What the task asks.
Your copy of the data should match it exactly, leaving out only the pictures.

The data.
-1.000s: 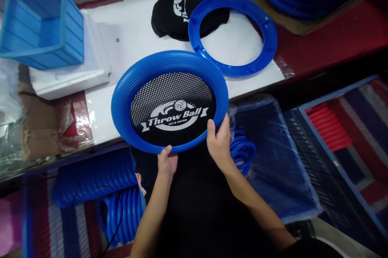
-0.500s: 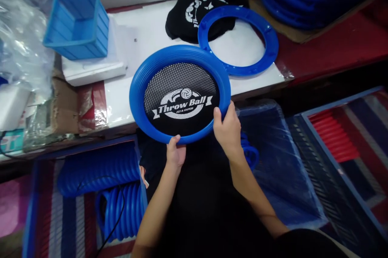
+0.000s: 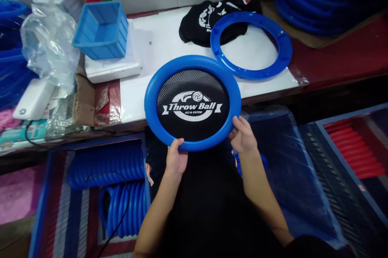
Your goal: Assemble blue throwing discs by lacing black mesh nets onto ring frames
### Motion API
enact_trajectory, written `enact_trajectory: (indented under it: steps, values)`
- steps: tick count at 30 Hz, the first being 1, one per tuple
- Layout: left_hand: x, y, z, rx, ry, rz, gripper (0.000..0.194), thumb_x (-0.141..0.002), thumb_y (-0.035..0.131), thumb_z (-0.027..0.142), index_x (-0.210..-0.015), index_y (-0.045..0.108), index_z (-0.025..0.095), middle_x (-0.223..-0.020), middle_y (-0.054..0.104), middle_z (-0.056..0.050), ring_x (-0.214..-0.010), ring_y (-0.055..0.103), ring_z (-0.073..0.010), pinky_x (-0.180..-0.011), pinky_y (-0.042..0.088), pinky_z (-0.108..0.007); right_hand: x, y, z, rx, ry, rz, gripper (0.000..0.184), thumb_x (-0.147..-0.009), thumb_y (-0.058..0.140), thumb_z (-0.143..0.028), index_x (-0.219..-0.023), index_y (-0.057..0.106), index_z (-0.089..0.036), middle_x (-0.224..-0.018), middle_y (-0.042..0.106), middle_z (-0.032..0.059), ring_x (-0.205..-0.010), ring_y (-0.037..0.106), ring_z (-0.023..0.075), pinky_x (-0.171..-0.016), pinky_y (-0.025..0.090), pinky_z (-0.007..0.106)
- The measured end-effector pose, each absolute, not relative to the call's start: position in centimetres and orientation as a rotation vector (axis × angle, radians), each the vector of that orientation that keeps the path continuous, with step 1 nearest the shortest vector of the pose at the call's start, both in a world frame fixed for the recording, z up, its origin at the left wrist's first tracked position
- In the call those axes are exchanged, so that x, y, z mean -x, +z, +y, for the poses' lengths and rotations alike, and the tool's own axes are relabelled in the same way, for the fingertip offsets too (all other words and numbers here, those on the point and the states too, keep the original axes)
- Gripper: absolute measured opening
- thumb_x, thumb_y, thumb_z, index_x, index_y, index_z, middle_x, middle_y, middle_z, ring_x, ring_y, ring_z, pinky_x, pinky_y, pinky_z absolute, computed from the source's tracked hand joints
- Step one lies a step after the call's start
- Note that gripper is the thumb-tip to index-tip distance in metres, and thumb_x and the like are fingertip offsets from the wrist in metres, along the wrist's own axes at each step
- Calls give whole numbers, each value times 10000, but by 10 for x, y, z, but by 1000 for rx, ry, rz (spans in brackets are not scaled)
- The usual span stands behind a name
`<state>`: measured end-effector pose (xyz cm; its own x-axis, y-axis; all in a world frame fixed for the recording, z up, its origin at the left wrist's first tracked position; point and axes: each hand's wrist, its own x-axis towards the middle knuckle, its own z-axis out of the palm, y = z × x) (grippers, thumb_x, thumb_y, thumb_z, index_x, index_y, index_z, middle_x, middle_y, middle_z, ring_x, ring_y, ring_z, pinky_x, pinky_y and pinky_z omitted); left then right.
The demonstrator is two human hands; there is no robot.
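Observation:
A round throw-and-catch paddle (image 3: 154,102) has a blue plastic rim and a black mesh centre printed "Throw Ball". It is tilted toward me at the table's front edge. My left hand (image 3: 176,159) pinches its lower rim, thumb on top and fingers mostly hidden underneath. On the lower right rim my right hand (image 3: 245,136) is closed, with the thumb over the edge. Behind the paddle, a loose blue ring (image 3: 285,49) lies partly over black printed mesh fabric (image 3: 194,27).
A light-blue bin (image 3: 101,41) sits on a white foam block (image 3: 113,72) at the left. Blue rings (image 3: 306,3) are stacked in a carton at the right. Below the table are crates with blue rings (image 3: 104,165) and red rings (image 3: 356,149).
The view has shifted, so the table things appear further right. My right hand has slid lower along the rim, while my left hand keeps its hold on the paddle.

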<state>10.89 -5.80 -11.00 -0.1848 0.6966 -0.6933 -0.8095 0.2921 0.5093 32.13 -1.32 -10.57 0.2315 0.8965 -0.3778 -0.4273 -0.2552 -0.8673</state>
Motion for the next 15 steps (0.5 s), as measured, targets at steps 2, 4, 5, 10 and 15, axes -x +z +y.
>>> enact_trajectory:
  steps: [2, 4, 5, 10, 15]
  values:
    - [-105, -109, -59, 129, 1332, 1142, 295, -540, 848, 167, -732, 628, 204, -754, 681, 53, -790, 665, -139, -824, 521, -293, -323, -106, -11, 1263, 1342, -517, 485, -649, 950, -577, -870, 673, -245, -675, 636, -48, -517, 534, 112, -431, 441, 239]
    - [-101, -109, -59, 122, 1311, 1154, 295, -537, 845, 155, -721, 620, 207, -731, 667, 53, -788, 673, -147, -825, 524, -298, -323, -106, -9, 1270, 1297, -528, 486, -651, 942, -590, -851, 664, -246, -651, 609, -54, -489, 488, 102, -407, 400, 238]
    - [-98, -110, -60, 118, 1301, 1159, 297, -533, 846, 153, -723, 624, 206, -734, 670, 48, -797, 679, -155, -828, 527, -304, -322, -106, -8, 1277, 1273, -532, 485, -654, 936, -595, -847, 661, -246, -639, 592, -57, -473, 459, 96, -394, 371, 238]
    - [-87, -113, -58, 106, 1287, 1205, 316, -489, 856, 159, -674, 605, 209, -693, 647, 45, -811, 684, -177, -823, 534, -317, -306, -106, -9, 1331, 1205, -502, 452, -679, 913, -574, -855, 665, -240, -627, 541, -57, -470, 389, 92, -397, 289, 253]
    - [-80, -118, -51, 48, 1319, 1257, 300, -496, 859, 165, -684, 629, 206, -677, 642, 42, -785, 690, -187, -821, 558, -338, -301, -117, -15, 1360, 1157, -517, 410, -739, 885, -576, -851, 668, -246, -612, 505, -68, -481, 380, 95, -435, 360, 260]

Task solution.
-1.000s: 
-0.500s: 
+0.000s: 
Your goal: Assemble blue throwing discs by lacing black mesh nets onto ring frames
### Motion API
enact_trajectory, written `enact_trajectory: (indented under it: steps, values)`
- steps: tick count at 30 Hz, the first being 1, one per tuple
- Layout: left_hand: x, y, z, rx, ry, rz, gripper (0.000..0.194), thumb_x (-0.141..0.002), thumb_y (-0.035..0.131), thumb_z (-0.027..0.142), index_x (-0.210..-0.015), index_y (-0.045..0.108), index_z (-0.025..0.095), middle_x (-0.223..-0.020), middle_y (-0.054..0.104), middle_z (-0.056..0.050), ring_x (-0.214..-0.010), ring_y (-0.055..0.103), ring_z (-0.073..0.010), pinky_x (-0.180..-0.011), pinky_y (-0.042..0.088), pinky_z (-0.108..0.007); right_hand: x, y, z, rx, ry, rz, gripper (0.000..0.184), thumb_x (-0.147..-0.009), thumb_y (-0.058..0.140), thumb_z (-0.143..0.028), index_x (-0.219..-0.023), index_y (-0.057..0.106), index_z (-0.089..0.036), middle_x (-0.224..-0.018), middle_y (-0.042..0.106), middle_z (-0.032..0.059), ring_x (-0.205..-0.010), ring_y (-0.037..0.106), ring_z (-0.023..0.075), pinky_x (-0.171..-0.016), pinky_y (-0.025..0.090), pinky_z (-0.007..0.106)
- The measured end-effector pose, each absolute, not relative to the call's start: position in centimetres and orientation as a rotation vector (axis × angle, radians), each the vector of that orientation that keeps the path continuous, with step 1 nearest the shortest vector of the pose at the call's start, both in a world frame fixed for the recording, z up, its origin at the left wrist's first tracked position
- In the call those axes are exchanged, so that x, y, z mean -x, +z, +y, for the poses' lengths and rotations alike, and the tool's own axes are relabelled in the same way, for the fingertip offsets too (all other words and numbers here, those on the point and the states too, keep the original axes)
- Gripper: absolute measured opening
- thumb_x, thumb_y, thumb_z, index_x, index_y, index_z, middle_x, middle_y, middle_z, ring_x, ring_y, ring_z, pinky_x, pinky_y, pinky_z absolute, computed from the source's tracked hand joints
- Step one lies a step after the call's start
- Note that gripper is the thumb-tip to index-tip distance in metres, and thumb_x and the like are fingertip offsets from the wrist in metres, along the wrist's own axes at each step
- Calls give whole numbers, each value times 10000, but by 10 for x, y, z, but by 1000 for rx, ry, rz (spans in brackets are not scaled)
- The usual span stands behind a name
`<state>`: measured end-effector pose (xyz cm; its own x-axis, y-axis; all in a world frame fixed for the recording, z up, its origin at the left wrist's first tracked position; point and axes: each hand's wrist, its own x-axis towards the middle knuckle, its own z-axis out of the palm, y = z × x) (grippers, thumb_x, thumb_y, thumb_z, index_x, index_y, index_z, middle_x, middle_y, middle_z, ring_x, ring_y, ring_z, pinky_x, pinky_y and pinky_z omitted); left then right.
The demonstrator is two human hands; there is no robot.
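Observation:
A round throw-and-catch paddle (image 3: 154,102) has a blue plastic rim and a black mesh centre printed "Throw Ball". It is tilted toward me at the table's front edge. My left hand (image 3: 176,159) pinches its lower rim, thumb on top and fingers mostly hidden underneath. On the lower right rim my right hand (image 3: 245,136) is closed, with the thumb over the edge. Behind the paddle, a loose blue ring (image 3: 285,49) lies partly over black printed mesh fabric (image 3: 194,27).
A light-blue bin (image 3: 101,41) sits on a white foam block (image 3: 113,72) at the left. Blue rings (image 3: 306,3) are stacked in a carton at the right. Below the table are crates with blue rings (image 3: 104,165) and red rings (image 3: 356,149).
The view has shifted, so the table things appear further right. My right hand has slid lower along the rim, while my left hand keeps its hold on the paddle.
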
<state>10.89 -5.80 -11.00 -0.1848 0.6966 -0.6933 -0.8095 0.2921 0.5093 32.13 -1.32 -10.57 0.2315 0.8965 -0.3778 -0.4273 -0.2552 -0.8673</state>
Motion for the next 15 steps (0.5 s), as measured, targets at steps 2, 4, 5, 10 and 15, axes -x +z +y.
>>> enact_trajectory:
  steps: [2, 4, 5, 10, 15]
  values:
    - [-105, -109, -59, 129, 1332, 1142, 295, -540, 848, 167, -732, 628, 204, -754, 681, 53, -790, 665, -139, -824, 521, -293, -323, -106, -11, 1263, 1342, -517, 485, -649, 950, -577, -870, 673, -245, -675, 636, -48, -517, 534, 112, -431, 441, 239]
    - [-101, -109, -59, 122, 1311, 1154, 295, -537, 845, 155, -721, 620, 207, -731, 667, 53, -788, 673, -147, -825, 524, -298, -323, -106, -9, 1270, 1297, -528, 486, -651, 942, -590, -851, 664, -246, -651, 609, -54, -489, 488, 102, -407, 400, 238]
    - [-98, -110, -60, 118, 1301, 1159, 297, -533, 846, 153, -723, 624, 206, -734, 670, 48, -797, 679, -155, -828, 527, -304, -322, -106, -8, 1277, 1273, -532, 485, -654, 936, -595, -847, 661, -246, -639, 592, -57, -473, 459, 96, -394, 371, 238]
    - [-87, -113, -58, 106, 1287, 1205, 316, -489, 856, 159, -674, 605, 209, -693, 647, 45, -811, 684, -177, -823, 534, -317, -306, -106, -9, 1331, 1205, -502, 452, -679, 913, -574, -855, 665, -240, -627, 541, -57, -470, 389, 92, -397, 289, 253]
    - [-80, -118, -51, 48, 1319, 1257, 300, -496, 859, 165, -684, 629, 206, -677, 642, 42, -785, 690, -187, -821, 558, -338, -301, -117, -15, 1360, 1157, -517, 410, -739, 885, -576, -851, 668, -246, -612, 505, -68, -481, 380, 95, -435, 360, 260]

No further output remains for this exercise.